THE PROBLEM
Look through the material below and copy exactly the lines from the line with "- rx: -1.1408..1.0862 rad" to the line with "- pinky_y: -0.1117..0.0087", those two lines included.
○ ○ ○ ○
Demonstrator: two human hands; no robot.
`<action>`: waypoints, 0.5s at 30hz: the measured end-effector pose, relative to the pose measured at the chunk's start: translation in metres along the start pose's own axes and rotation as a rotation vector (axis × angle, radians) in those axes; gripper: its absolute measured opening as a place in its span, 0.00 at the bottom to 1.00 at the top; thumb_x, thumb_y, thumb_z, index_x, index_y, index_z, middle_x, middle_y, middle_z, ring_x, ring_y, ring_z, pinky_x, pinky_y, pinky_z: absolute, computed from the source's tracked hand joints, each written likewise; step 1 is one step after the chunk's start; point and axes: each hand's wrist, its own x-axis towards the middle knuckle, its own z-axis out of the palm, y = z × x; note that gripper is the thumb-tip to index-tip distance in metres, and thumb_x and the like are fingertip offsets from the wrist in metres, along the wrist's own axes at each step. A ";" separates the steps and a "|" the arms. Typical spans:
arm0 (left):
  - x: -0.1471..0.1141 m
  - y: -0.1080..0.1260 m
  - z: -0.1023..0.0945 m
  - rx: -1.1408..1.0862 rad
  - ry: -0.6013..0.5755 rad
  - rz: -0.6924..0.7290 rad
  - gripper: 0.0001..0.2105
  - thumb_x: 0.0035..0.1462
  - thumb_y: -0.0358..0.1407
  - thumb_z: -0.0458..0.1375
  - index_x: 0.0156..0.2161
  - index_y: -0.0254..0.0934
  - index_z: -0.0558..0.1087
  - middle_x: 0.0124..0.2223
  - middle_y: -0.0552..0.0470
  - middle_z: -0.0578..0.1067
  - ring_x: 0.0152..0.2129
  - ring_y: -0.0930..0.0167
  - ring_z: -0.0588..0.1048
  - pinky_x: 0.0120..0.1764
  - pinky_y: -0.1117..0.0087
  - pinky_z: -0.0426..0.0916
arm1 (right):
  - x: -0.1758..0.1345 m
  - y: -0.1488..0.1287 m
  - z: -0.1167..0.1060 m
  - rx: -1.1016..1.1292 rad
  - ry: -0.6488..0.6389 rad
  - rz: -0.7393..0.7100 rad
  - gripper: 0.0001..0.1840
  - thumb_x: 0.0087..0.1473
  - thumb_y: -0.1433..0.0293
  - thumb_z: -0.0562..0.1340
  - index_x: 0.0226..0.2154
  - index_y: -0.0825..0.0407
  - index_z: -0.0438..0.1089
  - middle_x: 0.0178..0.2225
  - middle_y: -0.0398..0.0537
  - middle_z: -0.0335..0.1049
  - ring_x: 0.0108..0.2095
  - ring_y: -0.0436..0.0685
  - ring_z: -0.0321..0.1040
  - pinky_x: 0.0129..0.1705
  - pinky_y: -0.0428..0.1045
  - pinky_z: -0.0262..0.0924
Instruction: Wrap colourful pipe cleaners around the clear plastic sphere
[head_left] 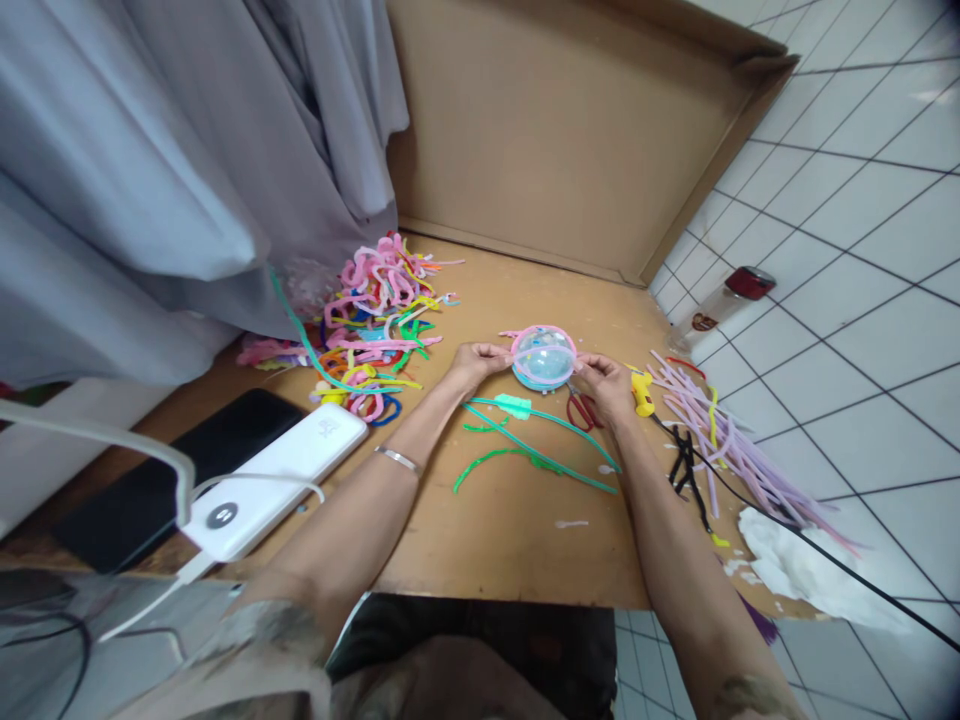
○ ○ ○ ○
WRITTEN ANSWER
  - rx: -1.1408..1.0862 rad
  - ry: -0.6013..0.5755 rad
  - rz: -0.6924..0.7290 rad
  - gripper: 0.0001..0.2105
  - thumb_x: 0.0035..0.1462
  - thumb_y: -0.0358..0.1407
  - thumb_z: -0.0458..0.1375
  - index_x: 0.0156..0.2161
  - index_y: -0.0254..0.0934
  - index_z: -0.0558..0.1087
  - middle_x: 0.0124..0.2223
  - middle_y: -0.0552..0.0470
  - middle_z: -0.0578..0.1067
  - ring_x: 0.0152..0.2129
  - ring_y: -0.0930..0.0167
  - ring_z: -0.0588..0.1048
  - pinky_x: 0.0120..0.1764
  - pinky_y: -0.1117..0.0087

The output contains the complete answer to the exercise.